そもそも主人公が最後に勝つことが分かってるのに、そんなデータを引用したら緊張感のカケラもないラストバトルになってしまう。なのでその辺は語らず、ジョン・ザ・バーバーの嫌がらせで心身ともに疲弊するデンプシーという筋書きにさせていただいた。

ジョン・ザ・バーバーが色々嫌がらせしてきたことは自伝にも書かれており、動画にもある通りドクが金策してお引き取り願っているのは史実である。トレドの惨劇以前から、デンプシーバッシングが起こっており、デンプシーが勢いに乗り名をあげるごとに彼の存在が邪魔だと考えるボクシングマネージャーは増えていったようだ。やはりこの辺を解決する政治力、バイタリティを持った「軍師」の存在は必要不可欠で、どちらかというとデンプシーロールというよりはドクロールの偉大さを知る動画になってしまった。

ちなみにそれでも世間的にはジェス・ウィラードが勝つと思われていたようで、やり手のテックス・リカードも王座防衛する算段で、今後の興業の打ち合わせをウィラードと行っていたらしい。

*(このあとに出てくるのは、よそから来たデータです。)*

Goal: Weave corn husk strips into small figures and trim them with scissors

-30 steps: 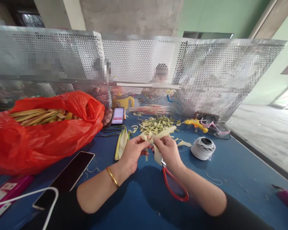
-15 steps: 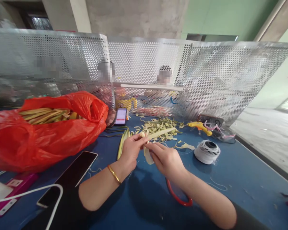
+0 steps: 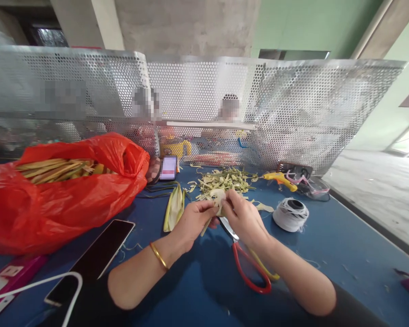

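Pale husk [image 3: 218,196], pinched by both hands [image 3: 192,220] [image 3: 243,215], slants lengthwise, broad end pointing away, narrow tail nearer and leftward.

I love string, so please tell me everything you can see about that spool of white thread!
The spool of white thread is squat and round, wound around a dark core that shows on top. The thread looks thin, with loose strands near its base. It sits upright on the blue table, beyond and right of the right hand, not touching it.
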Demonstrator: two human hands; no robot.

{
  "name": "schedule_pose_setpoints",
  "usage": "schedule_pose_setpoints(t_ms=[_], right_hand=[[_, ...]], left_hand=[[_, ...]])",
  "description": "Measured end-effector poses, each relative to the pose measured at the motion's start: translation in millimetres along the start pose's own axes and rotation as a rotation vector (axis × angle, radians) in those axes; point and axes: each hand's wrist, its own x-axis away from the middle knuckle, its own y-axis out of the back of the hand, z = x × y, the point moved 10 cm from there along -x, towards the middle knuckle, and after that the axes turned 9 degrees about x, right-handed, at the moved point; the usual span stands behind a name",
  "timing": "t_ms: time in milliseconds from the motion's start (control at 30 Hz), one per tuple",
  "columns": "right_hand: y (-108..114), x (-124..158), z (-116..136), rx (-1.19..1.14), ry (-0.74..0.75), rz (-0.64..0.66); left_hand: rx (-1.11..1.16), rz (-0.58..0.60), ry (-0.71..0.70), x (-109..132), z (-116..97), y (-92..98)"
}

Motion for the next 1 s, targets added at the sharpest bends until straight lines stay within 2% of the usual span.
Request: schedule_pose_setpoints(t_ms=[133,333,467,533,600,700,800,900,1000], right_hand=[[-6.2,-1.1,-8.9,0.031,-0.11,0.061],[-10.0,-1.6,-10.4,0.024,-0.144,0.135],[-25.7,-1.0,-12.7,-0.201,-0.127,0.288],[-26.0,-1.3,-8.6,-0.299,-0.064,0.325],[-13.5,-3.4,-3.0,-0.215,0.038,0.251],[7.9,-2.4,12.0,0.072,0.212,0.081],[13.9,3.4,28.9,0.289,0.356,-0.013],[8.2,6.4,35.1,0.392,0.4,-0.002],[1.9,6.8,32.8,0.317,0.348,0.072]], left_hand=[[0.044,-0.016,0.046,-0.8,6.6,2.3],[0.023,0.017,0.05,1.3,7.6,-2.3],[-0.027,-0.011,0.045,-0.3,7.8,1.9],[0.012,-0.052,0.034,-1.7,5.8,6.9],[0.078,-0.112,0.059,-2.9,6.5,13.4],[0.196,-0.182,0.107,-4.2,8.5,20.2],[0.248,-0.217,0.105,-5.4,6.4,23.8],[0.233,-0.23,0.111,-5.0,5.9,25.8],[0.204,-0.228,0.104,-4.0,4.3,26.7]])
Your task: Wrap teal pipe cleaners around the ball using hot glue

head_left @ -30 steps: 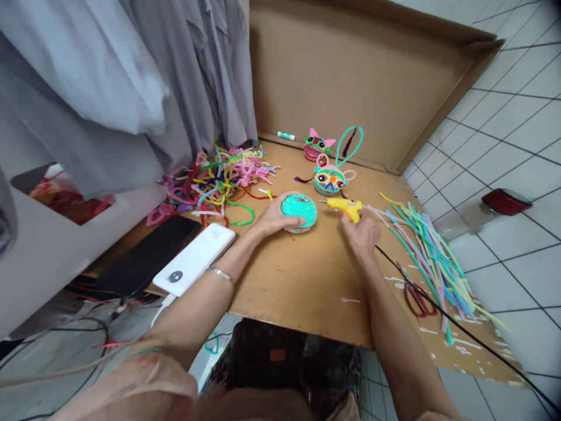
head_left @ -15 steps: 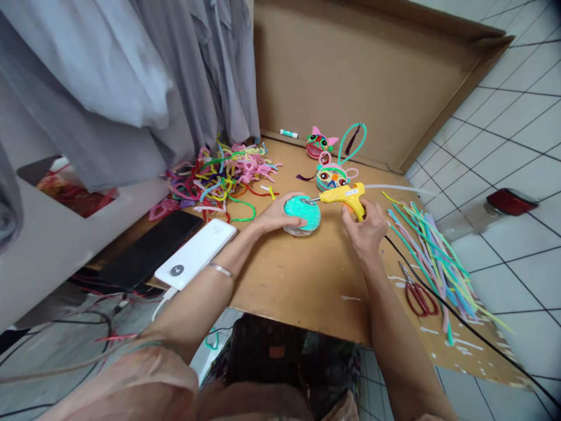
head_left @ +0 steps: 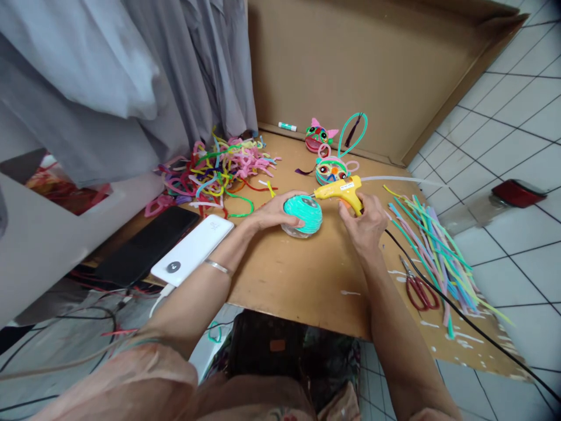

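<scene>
A round turquoise ball (head_left: pixel 307 215) with a clear underside and a dark round mark near its top is gripped by my left hand (head_left: pixel 277 211) from the left side. My right hand (head_left: pixel 366 223) is wrapped round the handle of a yellow glue gun (head_left: pixel 337 189), with a glue stick coming out of its back. The gun's nozzle points left and meets or nearly meets the top of the ball. Just behind the gun sits a decorated animal face (head_left: pixel 331 169) with pink ear loops, and a pink-eared one (head_left: pixel 319 135) farther back.
Tangled pipe cleaners (head_left: pixel 219 169) lie at the back left. A white power bank (head_left: pixel 193 248) and a black phone (head_left: pixel 146 244) rest beside my left forearm. Straight pipe cleaners (head_left: pixel 433 251) and red-handled scissors (head_left: pixel 419 289) are at the right, near the gun's black cable (head_left: pixel 438 290). A cardboard wall (head_left: pixel 350 70) stands behind.
The ball has been tilted, so its dark round mark shows more. The glue gun's nozzle has shifted slightly left and up over the ball. The whole view has moved a little.
</scene>
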Motion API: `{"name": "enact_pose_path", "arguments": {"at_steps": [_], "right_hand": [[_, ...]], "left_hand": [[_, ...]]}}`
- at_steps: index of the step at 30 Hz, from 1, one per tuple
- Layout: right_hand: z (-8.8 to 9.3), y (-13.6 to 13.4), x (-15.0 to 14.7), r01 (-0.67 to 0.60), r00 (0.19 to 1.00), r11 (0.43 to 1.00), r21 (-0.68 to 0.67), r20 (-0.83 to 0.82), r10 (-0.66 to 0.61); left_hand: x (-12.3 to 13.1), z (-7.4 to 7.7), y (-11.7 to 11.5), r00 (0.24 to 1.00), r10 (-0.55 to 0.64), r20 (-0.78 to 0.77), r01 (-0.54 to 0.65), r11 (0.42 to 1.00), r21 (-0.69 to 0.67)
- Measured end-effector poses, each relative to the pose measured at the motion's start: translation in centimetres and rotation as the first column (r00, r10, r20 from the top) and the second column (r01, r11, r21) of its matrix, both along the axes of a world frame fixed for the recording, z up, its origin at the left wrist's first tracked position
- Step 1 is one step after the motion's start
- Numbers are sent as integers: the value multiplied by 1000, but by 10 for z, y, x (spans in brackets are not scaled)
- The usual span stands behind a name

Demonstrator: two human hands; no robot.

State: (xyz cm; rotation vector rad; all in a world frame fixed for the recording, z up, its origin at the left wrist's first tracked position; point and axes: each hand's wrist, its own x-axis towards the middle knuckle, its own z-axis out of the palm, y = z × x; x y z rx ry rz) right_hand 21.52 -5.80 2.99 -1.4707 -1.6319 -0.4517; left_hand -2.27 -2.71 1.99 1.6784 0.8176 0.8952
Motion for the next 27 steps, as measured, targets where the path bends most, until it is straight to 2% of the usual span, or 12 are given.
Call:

ウィラードは黒人の手から白人の手に王座を取り戻した男として抜群の知名度があり、その試合も45ラウンド制で、20ラウンドぐらいまで戦って勝ったというのだから、全盛期は強かったのだろう。ちなみに晩年は金に困って実業家として成功したデンプシーの元を訪ね、デンプシーの名を関したお酒のCMに出演するなんてことをやっていたんだそうだ。。。

 
このデンプシー自伝、拳児に書かれていた「戴冠後の新聞代オマケしてもらったエピソード」もそのまま書かれていてちょっと感動。
ロールは存在3.png

最後にキャラ造形に関して。

デンプシー、ウィラード、ドク以外は資料がなく、想像に頼った。
実際のドクはそれほど身長は小さくはないが、語り手なので可愛くデフォルメした。

デンプシーは残っている写真からしてけっこうイケメンだと思うのだが、拳児や栄光なき〜ではブサメンに描かれていて謎。だが自伝によると本人は鼻が上に向いていることをコンプレックスに感じており、鼻をお直ししたりなんかもしたらしい。。。